74. La Cour n'aperçoit pas de lien de causalité entre la violation constatée et le dommage matériel allégué et rejette cette demande. En revanche, elle considère qu'il y a lieu d'octroyer au requérant 7 200 EUR au titre du préjudice moral.
B. Frais et dépens
75. Le requérant demande également 1 300 livres turques (TRY) [environ 629 EUR] pour les frais et dépens engagés devant la Cour. Il soumet à titre de justificatif, un décompte horaire de travail.
76. Le Gouvernement conteste ces prétentions.

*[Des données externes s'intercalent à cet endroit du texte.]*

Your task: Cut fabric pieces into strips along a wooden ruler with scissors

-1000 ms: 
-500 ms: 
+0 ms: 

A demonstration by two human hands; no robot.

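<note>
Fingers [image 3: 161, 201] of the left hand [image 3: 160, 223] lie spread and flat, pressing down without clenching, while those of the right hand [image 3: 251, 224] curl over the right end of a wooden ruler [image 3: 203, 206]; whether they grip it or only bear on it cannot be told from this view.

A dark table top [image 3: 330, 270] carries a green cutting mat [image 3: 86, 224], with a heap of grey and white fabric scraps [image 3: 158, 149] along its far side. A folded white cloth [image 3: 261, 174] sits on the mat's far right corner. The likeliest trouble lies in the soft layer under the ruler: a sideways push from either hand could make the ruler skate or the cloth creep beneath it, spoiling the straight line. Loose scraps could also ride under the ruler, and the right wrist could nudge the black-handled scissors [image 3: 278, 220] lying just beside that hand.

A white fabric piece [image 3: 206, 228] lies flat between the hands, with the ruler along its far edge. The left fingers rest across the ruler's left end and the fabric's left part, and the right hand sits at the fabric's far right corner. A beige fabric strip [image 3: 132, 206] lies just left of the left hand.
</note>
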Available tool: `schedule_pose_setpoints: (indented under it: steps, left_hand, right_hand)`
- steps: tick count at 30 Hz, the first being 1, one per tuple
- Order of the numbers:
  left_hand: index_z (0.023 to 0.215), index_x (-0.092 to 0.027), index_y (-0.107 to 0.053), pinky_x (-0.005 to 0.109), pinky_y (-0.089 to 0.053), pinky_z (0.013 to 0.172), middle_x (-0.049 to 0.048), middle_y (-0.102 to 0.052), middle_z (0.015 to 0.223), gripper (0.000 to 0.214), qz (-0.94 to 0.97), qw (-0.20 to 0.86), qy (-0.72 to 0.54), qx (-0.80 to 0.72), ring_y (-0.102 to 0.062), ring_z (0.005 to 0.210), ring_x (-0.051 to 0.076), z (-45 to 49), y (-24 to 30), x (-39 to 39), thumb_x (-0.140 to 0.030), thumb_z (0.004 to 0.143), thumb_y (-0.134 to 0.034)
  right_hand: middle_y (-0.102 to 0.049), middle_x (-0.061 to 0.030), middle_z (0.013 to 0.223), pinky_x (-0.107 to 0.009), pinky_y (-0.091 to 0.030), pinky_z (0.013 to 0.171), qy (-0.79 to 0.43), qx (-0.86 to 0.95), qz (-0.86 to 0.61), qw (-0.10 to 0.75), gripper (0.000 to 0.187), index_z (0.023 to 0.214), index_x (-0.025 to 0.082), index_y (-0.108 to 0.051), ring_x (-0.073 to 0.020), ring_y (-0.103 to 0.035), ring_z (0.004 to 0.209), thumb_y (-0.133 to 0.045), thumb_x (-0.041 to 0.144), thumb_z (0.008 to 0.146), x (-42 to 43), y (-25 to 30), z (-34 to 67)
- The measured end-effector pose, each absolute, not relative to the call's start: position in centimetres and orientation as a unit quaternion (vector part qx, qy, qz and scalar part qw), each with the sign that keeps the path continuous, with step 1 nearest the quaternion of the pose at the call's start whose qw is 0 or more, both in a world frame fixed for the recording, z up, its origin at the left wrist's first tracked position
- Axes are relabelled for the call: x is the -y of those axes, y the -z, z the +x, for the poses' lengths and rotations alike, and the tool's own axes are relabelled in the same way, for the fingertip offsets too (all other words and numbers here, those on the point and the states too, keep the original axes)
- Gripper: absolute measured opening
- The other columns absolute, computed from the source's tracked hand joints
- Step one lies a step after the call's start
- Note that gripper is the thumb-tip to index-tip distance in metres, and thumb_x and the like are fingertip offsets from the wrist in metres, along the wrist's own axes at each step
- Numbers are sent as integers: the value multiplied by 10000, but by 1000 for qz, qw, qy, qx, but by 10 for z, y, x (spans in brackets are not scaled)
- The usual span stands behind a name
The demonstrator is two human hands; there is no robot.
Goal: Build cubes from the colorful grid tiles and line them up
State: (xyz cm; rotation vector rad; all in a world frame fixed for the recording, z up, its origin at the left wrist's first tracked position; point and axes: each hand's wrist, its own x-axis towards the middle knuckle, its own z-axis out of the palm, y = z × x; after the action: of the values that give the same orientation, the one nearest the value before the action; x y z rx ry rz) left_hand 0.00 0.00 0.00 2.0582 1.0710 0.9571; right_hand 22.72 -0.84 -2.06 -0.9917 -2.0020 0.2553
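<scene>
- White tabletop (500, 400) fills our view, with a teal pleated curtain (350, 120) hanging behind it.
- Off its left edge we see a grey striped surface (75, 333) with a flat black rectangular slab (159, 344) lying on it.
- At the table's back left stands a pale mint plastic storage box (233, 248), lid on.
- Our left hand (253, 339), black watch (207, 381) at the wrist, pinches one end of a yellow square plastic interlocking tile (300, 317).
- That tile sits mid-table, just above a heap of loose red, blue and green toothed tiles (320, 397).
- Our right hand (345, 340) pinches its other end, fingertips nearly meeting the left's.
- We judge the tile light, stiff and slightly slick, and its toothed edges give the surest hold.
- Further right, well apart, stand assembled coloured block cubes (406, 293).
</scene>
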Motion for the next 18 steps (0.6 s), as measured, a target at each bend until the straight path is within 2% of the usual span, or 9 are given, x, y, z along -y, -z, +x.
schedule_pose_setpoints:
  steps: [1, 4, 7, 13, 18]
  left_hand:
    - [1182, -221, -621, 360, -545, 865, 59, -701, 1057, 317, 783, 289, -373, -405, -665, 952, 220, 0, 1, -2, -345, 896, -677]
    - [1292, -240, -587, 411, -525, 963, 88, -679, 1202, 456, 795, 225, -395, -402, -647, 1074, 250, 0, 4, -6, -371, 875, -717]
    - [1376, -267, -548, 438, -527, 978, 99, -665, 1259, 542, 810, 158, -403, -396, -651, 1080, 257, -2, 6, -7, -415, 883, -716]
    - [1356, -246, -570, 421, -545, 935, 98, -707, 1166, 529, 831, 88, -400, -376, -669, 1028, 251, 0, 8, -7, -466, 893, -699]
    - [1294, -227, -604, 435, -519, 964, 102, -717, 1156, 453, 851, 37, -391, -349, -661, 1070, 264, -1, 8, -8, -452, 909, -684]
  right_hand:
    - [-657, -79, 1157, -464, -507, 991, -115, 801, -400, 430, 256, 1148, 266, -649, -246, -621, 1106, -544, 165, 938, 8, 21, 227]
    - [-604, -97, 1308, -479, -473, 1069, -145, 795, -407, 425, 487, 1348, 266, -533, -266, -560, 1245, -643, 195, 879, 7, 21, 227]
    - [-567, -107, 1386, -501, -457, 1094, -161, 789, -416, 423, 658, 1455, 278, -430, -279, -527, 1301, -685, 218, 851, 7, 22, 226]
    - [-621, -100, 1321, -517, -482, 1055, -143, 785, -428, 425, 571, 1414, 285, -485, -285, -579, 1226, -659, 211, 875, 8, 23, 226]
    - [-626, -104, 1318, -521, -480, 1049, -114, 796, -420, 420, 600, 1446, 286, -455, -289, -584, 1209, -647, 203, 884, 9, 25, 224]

77. Selon la jurisprudence de la Cour, un requérant ne peut obtenir le remboursement de ses frais et dépens que dans la mesure où se trouvent établis leur réalité, leur nécessité et le caractère raisonnable de leur taux. En l'espèce et compte tenu des documents en sa possession et des critères susmentionnés, la Cour estime raisonnable la somme de 629 EUR pour la procédure devant la Cour et l'accorde au requérant.
C. Intérêts moratoires
78. La Cour juge approprié de calquer le taux des intérêts moratoires sur le taux d'intérêt de la facilité de prêt marginal de la Banque centrale européenne majoré de trois points de pourcentage.
PAR CES MOTIFS, LA COUR, À L'UNANIMITÉ,
1. Déclare la requête recevable quant aux griefs tirés de l'article 6 §§ 1, 2 et 3 c) et d) de la Convention et irrecevable pour le surplus ;
2. Dit qu'il y a eu violation des articles 6 § 2 et 6 § 3 c) et d) combinés avec l'article 6 § 1 de la Convention ;
3. Dit qu'il n'y a pas lieu d'examiner le restant des griefs tirés de l'article 6 §§ 1 et 3 de la Convention ;
4. Dit
a) que l'Etat défendeur doit verser au requérant, dans les trois mois à compter du jour où l'arrêt sera devenu définitif conformément à l'article 44 § 2 de la Convention,
i. 7 200 EUR (sept mille deux cents euros), à convertir en livres turques au taux applicable à la date du règlement, pour dommage moral, plus tout montant pouvant être dû à titre d'impôt ;
ii. 629 EUR (six cents vingt-neuf euros), à convertir en livres turques au taux applicable à la date du règlement, plus tout montant pouvant être dû à titre d'impôt par le requérant ;
b) qu'à compter de l'expiration dudit délai et jusqu'au versement, ces montants seront à majorer d'un intérêt simple à un taux égal à celui de la facilité de prêt marginal de la Banque centrale européenne applicable pendant cette période, augmenté de trois points de pourcentage ;
5. Rejette la demande de satisfaction équitable pour le surplus.
Fait en français, puis communiqué par écrit le 29 juin 2010, en application de l'article 77 §§ 2 et 3 du règlement.